### Problem to work on
What you return must be the data below, word for word, without any images.

------------------------------------------------------------

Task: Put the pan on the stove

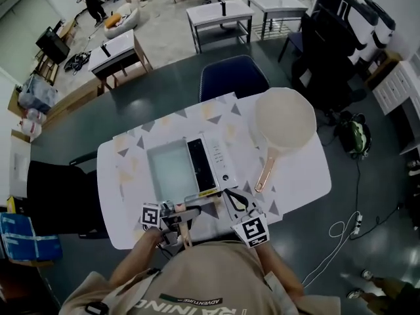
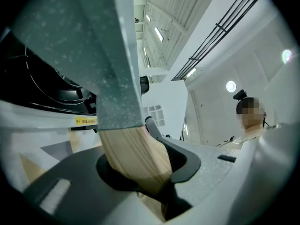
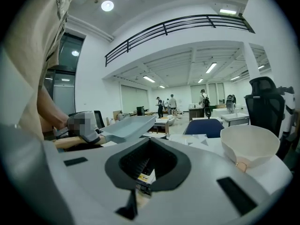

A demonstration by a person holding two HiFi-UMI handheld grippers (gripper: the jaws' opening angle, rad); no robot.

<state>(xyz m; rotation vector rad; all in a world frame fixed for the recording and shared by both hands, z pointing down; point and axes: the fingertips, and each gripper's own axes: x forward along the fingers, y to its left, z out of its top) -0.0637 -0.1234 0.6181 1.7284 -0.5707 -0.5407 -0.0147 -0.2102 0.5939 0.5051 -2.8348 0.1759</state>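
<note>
Pan (image 1: 170, 170): square, shallow, pale grey-blue, speckled underside, with a straight light-wood handle (image 2: 136, 158). The handle is clamped between the jaws of the left gripper (image 2: 140, 172). The pan is held over the left part of the stove, tilted, with the handle end low and the far rim higher (contact with the trivet cannot be told).

Stove (image 1: 220, 159): single-burner portable type with a white casing, a black strip along its right part and a yellow label on the near edge. It sits flat at mid-table. The black burner well (image 2: 47, 93) shows beneath the pan's underside.
</note>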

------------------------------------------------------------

### Solved problem
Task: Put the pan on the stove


A demonstration by a person holding two HiFi-UMI handheld grippers (gripper: the jaws' opening angle, rad); no robot.

<state>(xyz m; rotation vector rad; all in a world frame fixed for the recording and shared by both hands, z pointing down; point and axes: the fingertips, and each gripper's own axes: x forward along the fingers, y to its left, z out of its top) -0.0637 -0.1234 0.6181 1.7284 -0.5707 -0.5407 -0.0147 -0.2102 0.5939 0.5051 -2.8348 0.1759</state>
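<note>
Pan (image 1: 170, 170): square, shallow, pale grey-blue, speckled underside, with a straight light-wood handle (image 2: 136, 158). The handle is clamped between the jaws of the left gripper (image 2: 140, 172). The pan is held over the left part of the stove, tilted, with the handle end low and the far rim higher (contact with the trivet cannot be told).

Stove (image 1: 220, 159): single-burner portable type with a white casing, a black strip along its right part and a yellow label on the near edge. It sits flat at mid-table. The black burner well (image 2: 47, 93) shows beneath the pan's underside.
</note>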

This is the complete answer to the exercise.